Photo : Shokhrukh Haidarov
Entre 2026 et 2027, l’Ouzbékistan prévoit la réalisation de 5000 projets entrepreneuriaux, représentant un montant total de 4 trillions de soums. Les entreprises pourront bénéficier de crédits à taux réduits, de compensations, de refinancements et de garanties.
Le président ouzbek, Shavkat Mirziyoev, a signé le 26 septembre un décret portant sur des mesures de soutien aux entrepreneurs, s’appuyant sur de nouvelles approches.
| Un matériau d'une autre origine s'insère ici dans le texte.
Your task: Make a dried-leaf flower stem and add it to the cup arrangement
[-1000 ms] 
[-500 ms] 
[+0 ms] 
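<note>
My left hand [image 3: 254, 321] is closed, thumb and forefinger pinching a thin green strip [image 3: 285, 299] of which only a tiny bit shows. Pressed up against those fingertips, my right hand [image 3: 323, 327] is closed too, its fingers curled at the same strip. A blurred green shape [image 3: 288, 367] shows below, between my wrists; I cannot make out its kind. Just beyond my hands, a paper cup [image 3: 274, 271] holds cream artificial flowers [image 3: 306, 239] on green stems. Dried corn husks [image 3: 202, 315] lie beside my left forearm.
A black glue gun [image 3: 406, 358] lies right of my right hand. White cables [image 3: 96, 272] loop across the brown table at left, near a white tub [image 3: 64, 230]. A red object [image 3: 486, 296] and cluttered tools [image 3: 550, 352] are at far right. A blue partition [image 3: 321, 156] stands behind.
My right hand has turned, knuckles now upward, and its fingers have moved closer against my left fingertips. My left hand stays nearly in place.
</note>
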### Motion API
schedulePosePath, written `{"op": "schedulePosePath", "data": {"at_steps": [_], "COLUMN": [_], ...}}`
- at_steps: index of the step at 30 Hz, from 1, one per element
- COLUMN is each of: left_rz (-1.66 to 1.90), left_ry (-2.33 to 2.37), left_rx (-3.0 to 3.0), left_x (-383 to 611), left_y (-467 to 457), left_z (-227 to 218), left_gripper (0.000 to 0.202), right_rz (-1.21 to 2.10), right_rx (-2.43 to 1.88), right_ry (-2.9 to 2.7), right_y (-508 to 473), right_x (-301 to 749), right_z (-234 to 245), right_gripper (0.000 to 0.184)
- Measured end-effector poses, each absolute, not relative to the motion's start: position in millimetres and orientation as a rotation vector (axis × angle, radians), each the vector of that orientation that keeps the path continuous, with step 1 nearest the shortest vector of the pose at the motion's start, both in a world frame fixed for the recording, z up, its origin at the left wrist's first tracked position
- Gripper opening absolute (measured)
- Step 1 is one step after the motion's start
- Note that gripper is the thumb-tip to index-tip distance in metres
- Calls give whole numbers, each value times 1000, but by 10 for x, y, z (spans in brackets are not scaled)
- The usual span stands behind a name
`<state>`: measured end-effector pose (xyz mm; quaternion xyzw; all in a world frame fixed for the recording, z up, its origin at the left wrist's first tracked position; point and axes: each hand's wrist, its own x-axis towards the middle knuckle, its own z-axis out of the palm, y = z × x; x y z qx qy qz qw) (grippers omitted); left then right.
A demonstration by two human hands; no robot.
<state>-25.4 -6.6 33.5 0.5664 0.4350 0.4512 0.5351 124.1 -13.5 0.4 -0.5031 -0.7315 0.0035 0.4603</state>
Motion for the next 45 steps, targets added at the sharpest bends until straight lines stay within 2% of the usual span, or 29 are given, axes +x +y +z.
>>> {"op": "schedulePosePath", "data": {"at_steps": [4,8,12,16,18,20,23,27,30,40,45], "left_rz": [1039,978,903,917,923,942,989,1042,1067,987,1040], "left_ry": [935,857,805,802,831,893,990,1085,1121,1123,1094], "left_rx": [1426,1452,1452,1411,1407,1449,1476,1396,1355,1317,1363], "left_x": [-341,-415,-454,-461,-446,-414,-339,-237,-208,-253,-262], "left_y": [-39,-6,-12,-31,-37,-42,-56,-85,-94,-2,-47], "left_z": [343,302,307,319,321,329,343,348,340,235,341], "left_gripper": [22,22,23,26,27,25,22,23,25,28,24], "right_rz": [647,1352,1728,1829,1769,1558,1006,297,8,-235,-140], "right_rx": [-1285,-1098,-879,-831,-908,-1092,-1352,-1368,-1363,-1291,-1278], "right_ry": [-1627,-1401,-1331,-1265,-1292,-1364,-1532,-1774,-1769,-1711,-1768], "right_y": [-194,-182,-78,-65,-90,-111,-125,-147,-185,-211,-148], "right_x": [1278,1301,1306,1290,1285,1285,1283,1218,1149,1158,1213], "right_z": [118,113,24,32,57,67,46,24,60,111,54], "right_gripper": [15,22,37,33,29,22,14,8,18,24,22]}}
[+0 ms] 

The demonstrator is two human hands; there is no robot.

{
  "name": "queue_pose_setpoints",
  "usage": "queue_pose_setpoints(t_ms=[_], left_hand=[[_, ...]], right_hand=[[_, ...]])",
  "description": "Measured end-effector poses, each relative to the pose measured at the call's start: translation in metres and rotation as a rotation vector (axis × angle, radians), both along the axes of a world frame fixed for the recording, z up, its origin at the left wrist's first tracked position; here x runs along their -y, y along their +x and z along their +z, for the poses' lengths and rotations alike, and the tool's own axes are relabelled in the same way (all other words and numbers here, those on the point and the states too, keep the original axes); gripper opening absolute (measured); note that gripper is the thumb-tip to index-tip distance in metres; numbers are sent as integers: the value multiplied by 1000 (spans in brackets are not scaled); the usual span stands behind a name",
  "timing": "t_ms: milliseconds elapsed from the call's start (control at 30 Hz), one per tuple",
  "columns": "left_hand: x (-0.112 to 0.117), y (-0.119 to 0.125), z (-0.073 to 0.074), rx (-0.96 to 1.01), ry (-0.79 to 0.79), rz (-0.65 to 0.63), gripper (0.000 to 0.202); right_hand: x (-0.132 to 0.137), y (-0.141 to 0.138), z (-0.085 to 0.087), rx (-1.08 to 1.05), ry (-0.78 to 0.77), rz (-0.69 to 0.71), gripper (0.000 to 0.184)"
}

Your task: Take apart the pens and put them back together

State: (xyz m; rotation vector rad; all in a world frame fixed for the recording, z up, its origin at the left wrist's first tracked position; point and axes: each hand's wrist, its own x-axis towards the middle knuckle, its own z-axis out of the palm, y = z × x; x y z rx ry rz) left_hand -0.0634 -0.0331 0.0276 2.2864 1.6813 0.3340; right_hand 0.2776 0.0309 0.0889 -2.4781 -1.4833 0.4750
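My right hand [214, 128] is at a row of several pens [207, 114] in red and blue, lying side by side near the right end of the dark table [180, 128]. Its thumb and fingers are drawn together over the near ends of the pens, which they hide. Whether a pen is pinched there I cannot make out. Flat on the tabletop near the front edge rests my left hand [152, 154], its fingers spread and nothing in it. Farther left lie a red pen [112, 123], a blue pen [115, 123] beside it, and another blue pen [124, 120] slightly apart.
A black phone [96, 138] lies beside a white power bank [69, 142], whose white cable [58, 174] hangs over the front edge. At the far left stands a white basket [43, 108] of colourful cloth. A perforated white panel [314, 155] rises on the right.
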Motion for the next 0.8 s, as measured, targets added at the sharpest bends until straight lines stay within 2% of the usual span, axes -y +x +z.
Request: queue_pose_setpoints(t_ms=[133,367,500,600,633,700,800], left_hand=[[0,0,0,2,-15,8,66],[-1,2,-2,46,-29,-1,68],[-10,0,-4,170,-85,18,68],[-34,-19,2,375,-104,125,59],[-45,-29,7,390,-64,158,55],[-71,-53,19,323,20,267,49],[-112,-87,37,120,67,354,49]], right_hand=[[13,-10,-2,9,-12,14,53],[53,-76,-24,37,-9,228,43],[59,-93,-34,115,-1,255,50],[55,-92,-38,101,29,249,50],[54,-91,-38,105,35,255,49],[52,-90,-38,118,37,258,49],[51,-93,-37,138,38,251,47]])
Ce document vise à réaliser 5000 projets entrepreneuriaux d’ici 2026-2027. Un soutien financier de 4 trillions de soums sera accordé par la « Compagnie de développement de l’entrepreneuriat ».
À partir du 1er novembre, plusieurs nouveaux outils de soutien financier entreront en vigueur :
- Crédits pouvant atteindre 10 milliards de soums par le biais des banques pour des projets de production et de services, tant en monnaie nationale qu’en devises étrangères.
- Refinancement de microprojets pour les petites entreprises jusqu’à 500 millions de soums, avec un taux réduit à 6 %, mais ne dépassant pas 4 points de pourcentage au-dessus du taux directeur de la banque centrale (actuellement de 14 %). Condition : le projet doit générer au moins cinq nouveaux emplois et fonctionner depuis plus d’un an avec deux employés.
À partir du 1er décembre, la société fournira des garanties et des cautions :
- Pour les grandes entreprises, jusqu’à 10 milliards de soums (ne dépassant pas 50 % du montant du crédit/du leasing) ;
- Pour les projets « verts » ou de grande envergure, selon les décisions du conseil de surveillance ;
- Pour les entrepreneurs ayant une bonne histoire de crédit, avec une augmentation de la garantie d’un facteur de 1,5 ;
- Pour combler un manque de garanties.
Une société anonyme distincte sera également créée pour gérer ces garanties.
À partir du 1er janvier 2026, un mécanisme de compensation par refinancement des crédits sera introduit pour les entrepreneurs dans des zones éloignées :
- Jusqu’à 1,5 milliard de soums pour les petites entreprises ;
- Jusqu’à 5 milliards de soums pour les moyennes entreprises à un taux ne dépassant pas 4 points de pourcentage au-dessus du taux directeur de la banque centrale.
Le refinancement est conditionné à la présence au sein de l’équipe d’au moins :
- 5 membres de familles inscrites au Registre des familles pauvres pour un taux allant jusqu’à 2 % ;
- 10 membres pour un taux allant jusqu’à 4 % ;
- 20 membres pour un taux jusqu’à 6 %.
Si l’effectif de l’entreprise répond à ces critères pendant l’année, le refinancement se poursuit ; en cas de réduction de l’effectif, le taux d’intérêt sera aligné sur le taux du marché.
Si des travailleurs sont exclus du Registre des familles pauvres grâce à leur embauche dans l’entreprise, le mécanisme de refinancement sera maintenu.
La société émettra des obligations d’une valeur de 500 milliards de soums entre 2026 et 2028. De plus, elle bénéficiera de prêts budgétaires annuels atteignant jusqu’à 300 milliards de soums sur une période de 7 ans, à un taux inférieur de 2 points de pourcentage par rapport au taux directeur de la banque centrale. Les bénéfices de la société pour les années 2024-2026 resteront à sa disposition.
Bon à Savoir
- Le soutien financier est ajusté pour favoriser le développement des entreprises dans les régions défavorisées.
- Le refinancement est conçu pour encourager la création d’emplois tout en intégrant des familles économiquement vulnérables.
- L’intervention de la « Compagnie de développement de l’entrepreneuriat » vise à réduire les inégalités économiques à travers des mesures ciblées.
- La création d’une entité séparée pour les garanties pourrait améliorer l’efficacité du soutien aux entrepreneurs.
D’une manière plus large, ces initiatives soulèvent des questions sur la nature du soutien gouvernemental dans le développement économique. Alors que le besoin d’un soutien structurel est indéniable, il est essentiel de se demander comment équilibrer la nécessité d’une aide avec les impératifs de l’auto-suffisance et de la compétitivité sur un marché global. Le défi sera de s’assurer que ces mesures ne créent pas de dépendance, mais qu’elles établissent plutôt un socle solide pour un entrepreneuriat durable et innovant.